Es geht also nicht einfach um mehr Investitionen in die Bahn; die Bahnpolitik der vergangenen Jahrzehnte muss die Richtung wechseln. Statt vermeintlich prestigeträchtiger Großprojekte braucht es eine intelligente Vernetzung von Nah- und Fernverkehr, eine engere Taktung des Fahrplans sowie einen Ausbau der Bahninfrastruktur im ländlichen Raum. Wie sich das verkehrswissenschaftliche Gesetz „Angebot schafft Nachfrage“ umsetzen lässt, zeigen die Schweizerischen Bundesbahnen. Im Einklang mit regelmäßig stattfindenden Volksabstimmungen wurden und werden Zugflotten modernisiert, Trassenengpässe behoben, Fahrpreise niedrig gehalten und Teilsysteme des öffentlichen Verkehrs engmaschig vernetzt. Während Deutschland im vergangenen Jahr nur 77 Euro pro Kopf in das Schienennetz steckte, wandten Österreich und die Schweiz trotz modernerer Infrastrukturnetze eine zwei- bis dreimal höhere Summe auf.

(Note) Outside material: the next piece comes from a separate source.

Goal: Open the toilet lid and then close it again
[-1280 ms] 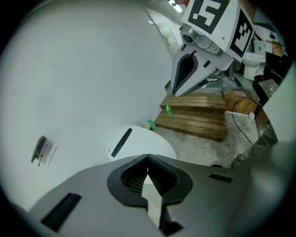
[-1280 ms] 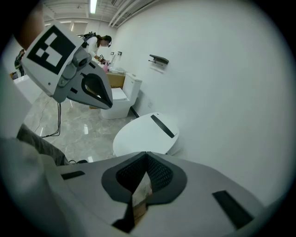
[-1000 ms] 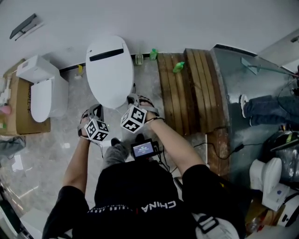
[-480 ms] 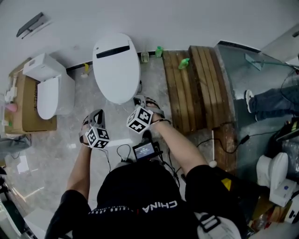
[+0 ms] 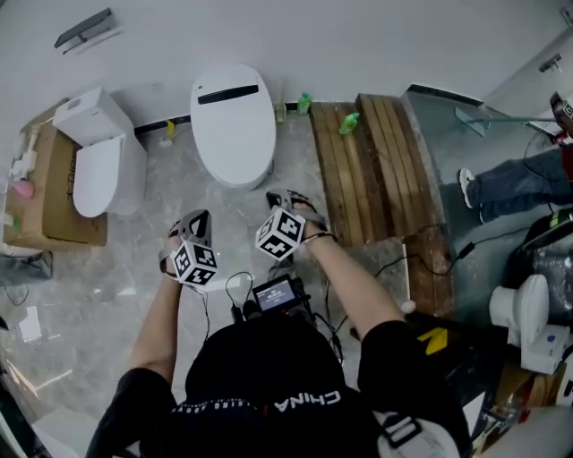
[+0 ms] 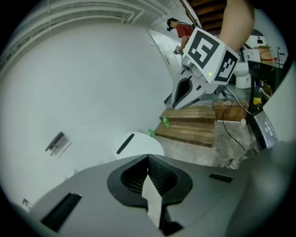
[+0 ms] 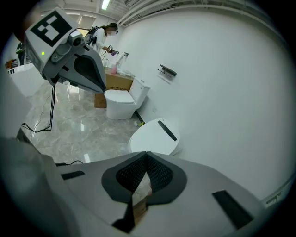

Als hiesiger Hoffnungsträger im Konzert der allzu häufig wenig versierten Verkehrspolitiker kann Richard Lutz gelten, seit 2017 Vorsitzender der Deutschen Bahn AG. Während seine Vorgänger Heinz Dürr, Hartmut Mehdorn und Rüdiger Grube ihre prägende berufliche Sozialisation in der Automobilindustrie durchliefen, entstammt Lutz nicht nur einer Eisenbahnerfamilie, sondern blickt auch selbst auf eine lange DB-Karriere zurück. Vielleicht sollte künftig er die Verkehrspolitiker in den Bahntower einbestellen, bevor Bundesverkehrsminister Andreas Scheuer wieder den DB-Vorstand zum Rapport bittet. Der bislang ebenso wie seine Amtsvorgänger blass agierende CSU-Politiker scheint nicht zu erkennen, dass die DB AG nur dann Fracht- und Fahrgastzuwächse verzeichnen kann, wenn der Bund als Alleineigentümer ausreichend Geld für Investitionen in den heimischen Schienenverkehr zur Verfügung stellt. Die vergangene Woche für einen Zeitraum von zehn Jahren zugesagten 86 Milliarden Euro für die Instandsetzung von Gleisen, Brücken und Bahnhöfen sind indes kein hoffnungsvolles Signal.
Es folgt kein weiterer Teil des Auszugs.